CUPERTINO, California—March 21, 2001—Apple today announced that beginning this Saturday, March 24, customers can buy Mac OS X in retail stores around the world. Mac OS X is the world’s most advanced operating system, combining the power and openness of UNIX with the legendary ease of use and broad applications base of Macintosh.

“Mac OS X is the most important software from Apple since the original Macintosh operating system in 1984 that revolutionized the entire industry,” said Steve Jobs, Apple’s CEO. “We can’t wait for Mac users around the globe to experience its stability, power and elegance.”
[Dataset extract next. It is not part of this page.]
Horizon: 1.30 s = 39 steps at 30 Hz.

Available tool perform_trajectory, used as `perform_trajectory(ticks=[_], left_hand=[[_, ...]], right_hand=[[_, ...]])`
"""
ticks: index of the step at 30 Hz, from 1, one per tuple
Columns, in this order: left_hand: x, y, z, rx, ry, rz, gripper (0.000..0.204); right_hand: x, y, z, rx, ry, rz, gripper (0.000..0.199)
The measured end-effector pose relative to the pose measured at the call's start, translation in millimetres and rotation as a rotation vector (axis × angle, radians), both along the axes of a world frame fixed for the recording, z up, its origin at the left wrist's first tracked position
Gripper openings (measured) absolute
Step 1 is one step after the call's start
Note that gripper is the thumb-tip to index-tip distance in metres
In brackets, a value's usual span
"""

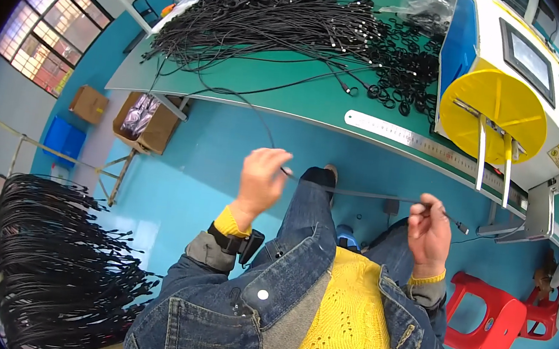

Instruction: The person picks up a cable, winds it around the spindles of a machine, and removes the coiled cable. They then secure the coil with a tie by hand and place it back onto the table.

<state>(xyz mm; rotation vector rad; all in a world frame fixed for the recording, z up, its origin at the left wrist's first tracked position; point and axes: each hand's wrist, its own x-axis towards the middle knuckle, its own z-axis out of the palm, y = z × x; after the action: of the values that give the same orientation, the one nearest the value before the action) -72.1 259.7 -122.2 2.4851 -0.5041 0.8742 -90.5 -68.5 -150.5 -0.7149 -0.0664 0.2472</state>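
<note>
A black cable (pixel 359 194) stretches between my hands above my lap. My left hand (pixel 263 178) is closed around it, and the far part of the cable runs from there up onto the green table (pixel 263 70). Near its other end, my right hand (pixel 429 235) pinches the cable between thumb and fingers, palm partly turned up. A small plug (pixel 462 228) sticks out to the right of that hand. On the table lies a large heap of similar black cables (pixel 274 27), with loose ends near the front edge.
Small black coiled rings (pixel 405 79) lie beside a steel ruler (pixel 400 132). A white machine (pixel 551 121) with a yellow disc (pixel 493 115) and two metal prongs stands at the right. Many cables hang on a rack (pixel 58 267) at left; red stools (pixel 489 316) stand right.
</note>
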Motion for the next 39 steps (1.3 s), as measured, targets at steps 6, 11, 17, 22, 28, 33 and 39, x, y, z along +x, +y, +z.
perform_trajectory(ticks=[6,11,17,22,28,33,39], left_hand=[[-0.7,-112.8,10.0,-0.1,0.361,-0.518,0.022],[21.6,-153.7,44.5,-0.184,0.39,-0.735,0.014],[19.1,-182.2,81.4,-0.182,0.378,-0.865,0.011],[35.0,-195.1,106.9,-0.241,0.379,-0.821,0.012],[94.6,-224.2,106.0,-0.576,0.355,-0.668,0.014],[114.9,-221.3,87.3,-0.605,0.402,-0.682,0.014],[123.3,-221.7,74.6,-0.626,0.399,-0.694,0.015]], right_hand=[[-21.6,11.7,26.4,-0.319,0.093,0.002,0.033],[-61.1,-37.5,45.5,-1.411,-0.604,-0.953,0.024],[-64.0,-77.9,71.5,-1.823,-0.761,-1.203,0.04],[-30.8,-92.5,88.7,-1.841,-0.85,-1.266,0.041],[41.7,-102.5,87.2,-1.761,-0.63,-1.177,0.016],[74.2,-98.5,77.0,-1.684,-0.591,-1.229,0.014],[96.3,-100.2,75.5,-1.765,-0.506,-1.271,0.016]])
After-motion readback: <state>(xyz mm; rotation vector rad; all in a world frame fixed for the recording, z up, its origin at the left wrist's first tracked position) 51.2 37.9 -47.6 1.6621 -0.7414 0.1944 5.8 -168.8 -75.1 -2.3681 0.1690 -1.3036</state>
Over 350 applications for Mac OS X are shipping today, with hundreds more coming by this summer. More than 10,000 developer organizations around the world are working on over 20,000 Mac OS X applications, including 4D, Aladdin Systems, Alias/Wavefront, Avid, Connectix, Dantz, Digidesign, EarthLink, FileMaker, IBM, Macromedia, Microsoft, MYOB, Palm, Sun, Symantec, and Thursby Software Systems.

Apple will also ship Mac OS X versions of its three most popular applications on March 24, available as free downloads at http://www.apple.com: iMovie 2, the world’s most popular and easiest-to-use digital video editing software; iTunes, Apple’s wildly popular “jukebox” software that lets users create and manage their own music library; and a preview version of AppleWorks 6.1, Apple’s award-winning productivity application.
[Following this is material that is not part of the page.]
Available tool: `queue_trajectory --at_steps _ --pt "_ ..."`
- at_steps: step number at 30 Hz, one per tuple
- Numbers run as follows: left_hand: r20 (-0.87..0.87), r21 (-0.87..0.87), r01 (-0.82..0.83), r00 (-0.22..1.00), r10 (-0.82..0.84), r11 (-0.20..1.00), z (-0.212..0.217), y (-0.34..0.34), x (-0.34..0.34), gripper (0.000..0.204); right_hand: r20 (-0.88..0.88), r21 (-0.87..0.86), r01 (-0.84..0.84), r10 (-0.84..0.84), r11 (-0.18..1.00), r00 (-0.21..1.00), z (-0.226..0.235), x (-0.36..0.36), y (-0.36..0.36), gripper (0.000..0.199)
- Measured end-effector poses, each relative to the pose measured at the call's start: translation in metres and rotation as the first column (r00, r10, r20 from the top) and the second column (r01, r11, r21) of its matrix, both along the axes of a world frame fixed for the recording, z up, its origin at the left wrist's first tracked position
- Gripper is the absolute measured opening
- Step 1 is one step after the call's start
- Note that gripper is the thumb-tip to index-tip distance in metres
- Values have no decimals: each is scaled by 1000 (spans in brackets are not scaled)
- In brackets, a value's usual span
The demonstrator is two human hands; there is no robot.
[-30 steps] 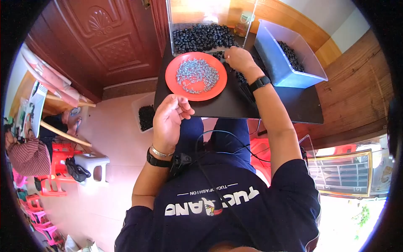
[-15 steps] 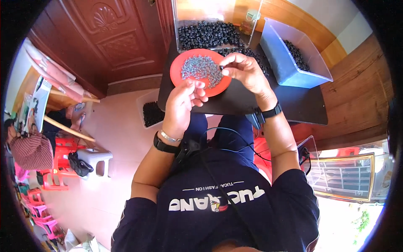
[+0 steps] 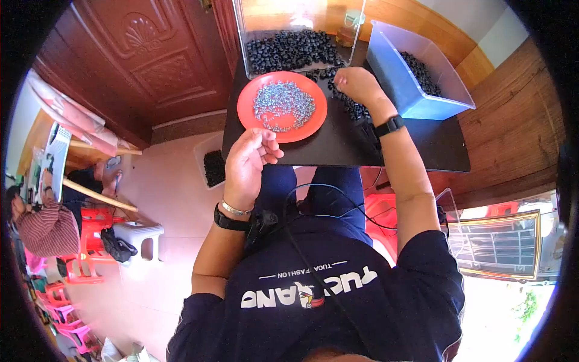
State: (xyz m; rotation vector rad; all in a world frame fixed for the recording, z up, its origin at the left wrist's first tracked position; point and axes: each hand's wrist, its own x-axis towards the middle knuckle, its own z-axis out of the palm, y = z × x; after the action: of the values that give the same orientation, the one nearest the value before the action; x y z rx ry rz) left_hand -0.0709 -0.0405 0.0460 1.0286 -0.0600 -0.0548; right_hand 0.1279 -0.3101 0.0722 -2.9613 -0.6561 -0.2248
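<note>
A red plate (image 3: 246,114) holds many small silvery metal pieces, which look like screws (image 3: 280,99). Just off its near edge is my left hand (image 3: 246,160), thumb and forefinger pressed together and the other fingers curled. Whatever may be in that pinch is too small to make out. My right hand (image 3: 362,87) is to the right of the plate, over a loose pile of small black knob-like parts (image 3: 356,110). Its fingers are bent inward and their tips are mostly hidden, so what they hold does not show.
Behind the plate stands a clear bin (image 3: 243,45) with black parts heaped inside. A translucent blue bin (image 3: 416,102) with more is at the right of the dark table (image 3: 422,145). Another tub (image 3: 202,158) sits on the floor. Cables cross my lap. A person (image 3: 45,229) is at far left.
My right hand has left the plate's right edge, where it pinched a small black part, and moved right over the black pile. My left hand has drawn slightly back toward me.
</note>
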Motion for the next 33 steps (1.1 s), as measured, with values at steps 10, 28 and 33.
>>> queue_trajectory --at_steps 10,28,33 --pt "-10 -43 2 1000 -2 999 -4 1 -1 28 55 -109 -31 37 994 998 -13 39 31 19" --pt "74 -8 76 994 -75 997 26 -27 1 26 -16 967 -137 590 214 807 17 -140 59 40" --pt "83 -4 118 990 -118 993 17 -33 -4 24 22 964 -170 579 204 815 4 -157 61 41"
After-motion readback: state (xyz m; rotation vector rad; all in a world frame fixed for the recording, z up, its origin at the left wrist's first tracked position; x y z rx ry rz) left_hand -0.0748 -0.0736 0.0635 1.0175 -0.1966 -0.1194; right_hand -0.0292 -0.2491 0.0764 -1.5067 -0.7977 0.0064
Mac OS X is built upon an incredibly stable, open source, UNIX-based foundation called Darwin and features true memory protection, preemptive multi-tasking and symmetric multiprocessing when running on the dual processor Power Mac G4. Mac OS X includes Apple’s new Quartz 2D graphics engine (based on the Internet-standard Portable Document Format) for stunning graphics and broad font support; OpenGL for spectacular 3D graphics and gaming; and QuickTime for streaming audio and video. Mac OS X also features an entirely new user interface called Aqua. Aqua combines superior ease of use with amazing new functionality such as the Dock, a breakthrough for organizing, documents and document windows.
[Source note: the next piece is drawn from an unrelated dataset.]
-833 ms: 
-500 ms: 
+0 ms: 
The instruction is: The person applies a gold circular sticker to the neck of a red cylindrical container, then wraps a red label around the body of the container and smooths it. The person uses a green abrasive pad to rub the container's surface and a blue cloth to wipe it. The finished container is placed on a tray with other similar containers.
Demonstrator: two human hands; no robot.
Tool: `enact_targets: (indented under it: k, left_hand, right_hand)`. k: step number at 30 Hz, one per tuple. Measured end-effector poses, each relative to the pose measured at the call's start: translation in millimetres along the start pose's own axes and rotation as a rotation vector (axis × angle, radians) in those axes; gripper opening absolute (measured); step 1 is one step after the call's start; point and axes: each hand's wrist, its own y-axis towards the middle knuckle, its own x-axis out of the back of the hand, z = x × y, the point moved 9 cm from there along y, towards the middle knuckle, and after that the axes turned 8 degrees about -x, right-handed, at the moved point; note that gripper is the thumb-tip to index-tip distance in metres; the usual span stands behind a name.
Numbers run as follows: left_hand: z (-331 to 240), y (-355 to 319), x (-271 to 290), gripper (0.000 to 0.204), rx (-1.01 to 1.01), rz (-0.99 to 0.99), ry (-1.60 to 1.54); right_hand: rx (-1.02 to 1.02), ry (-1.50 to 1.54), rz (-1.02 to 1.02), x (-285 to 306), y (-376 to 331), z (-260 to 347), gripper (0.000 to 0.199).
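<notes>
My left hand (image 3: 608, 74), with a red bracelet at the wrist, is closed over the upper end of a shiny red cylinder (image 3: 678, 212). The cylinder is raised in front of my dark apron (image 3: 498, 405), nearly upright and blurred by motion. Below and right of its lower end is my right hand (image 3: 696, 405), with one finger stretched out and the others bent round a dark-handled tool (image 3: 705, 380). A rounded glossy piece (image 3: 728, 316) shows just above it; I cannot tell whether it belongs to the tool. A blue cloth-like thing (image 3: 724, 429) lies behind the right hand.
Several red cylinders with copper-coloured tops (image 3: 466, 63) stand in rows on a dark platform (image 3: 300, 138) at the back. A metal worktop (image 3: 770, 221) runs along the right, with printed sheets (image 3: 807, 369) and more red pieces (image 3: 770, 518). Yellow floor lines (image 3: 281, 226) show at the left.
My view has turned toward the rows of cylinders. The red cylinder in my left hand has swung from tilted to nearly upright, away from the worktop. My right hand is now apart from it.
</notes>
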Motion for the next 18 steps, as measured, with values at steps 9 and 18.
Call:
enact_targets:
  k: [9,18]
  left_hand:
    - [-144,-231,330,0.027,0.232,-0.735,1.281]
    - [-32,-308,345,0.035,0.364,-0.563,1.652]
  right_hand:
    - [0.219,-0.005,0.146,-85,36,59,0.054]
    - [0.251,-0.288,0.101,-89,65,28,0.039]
In addition, Mac OS X includes hundreds of new features, such as:

• Dynamic memory management, eliminating “out of memory” messages or need to adjust the memory for applications

• Advanced power management, so that PowerBook and iBook systems wake from sleep instantly

• QuickTime 5, shipping for the first time as an integrated feature of Mac OS X

• Automatic networking, allowing users to get on the Internet using any available network connection, without adjusting settings

• A single interface to easily manage all network and Internet connections, including direct support for DSL systems that require PPPoE connectivity

• Full PDF support and PDF integration into the operating system, so that Mac OS X applications can generate standard PDF documents to be shared with any platform

• Direct support for TrueType, Type 1 and OpenType fonts, and an intuitive and flexible interface for managing fonts and groups of fonts

• More than $1,000 of the best fonts available today, including Baskerville, Herman Zapf’s Zapfino, Futura, and Optima; as well as the highest-quality Japanese fonts available, in the largest character set ever on a personal computer

• iTools integration into Mac OS X, for direct access to iDisk free Internet storage in the Finder and Open/Save dialog boxes, and free IMAP mail for Mac.com email accounts

• Built in support for popular HP, Canon, and Epson printers

• Easy to administer multi-user environment, with access privileges to keep documents secure

• Powerful web development tools and technologies such as WebDAV, XML, Apache and QuickTime

• BSD UNIX services including popular shells, Perl and FTP

• Support for symmetric multi-processing, so that on dual-processor Power Mac G4 systems, both processors are used automatically to deliver up to twice the productivity

• File system and network security including support for Kerberos

• Support for Java 2 Standard Edition built directly into Mac OS X, giving customers access to cross platform applications

Apple’s successful Mac OS X Public Beta, which shipped in September 2000, was instrumental in several key enhancements to the operating system. Apple shipped more than 100,000 copies of Mac OS X Public Beta and received more than 75,000 individual user feedback entries from Mac users and developers worldwide.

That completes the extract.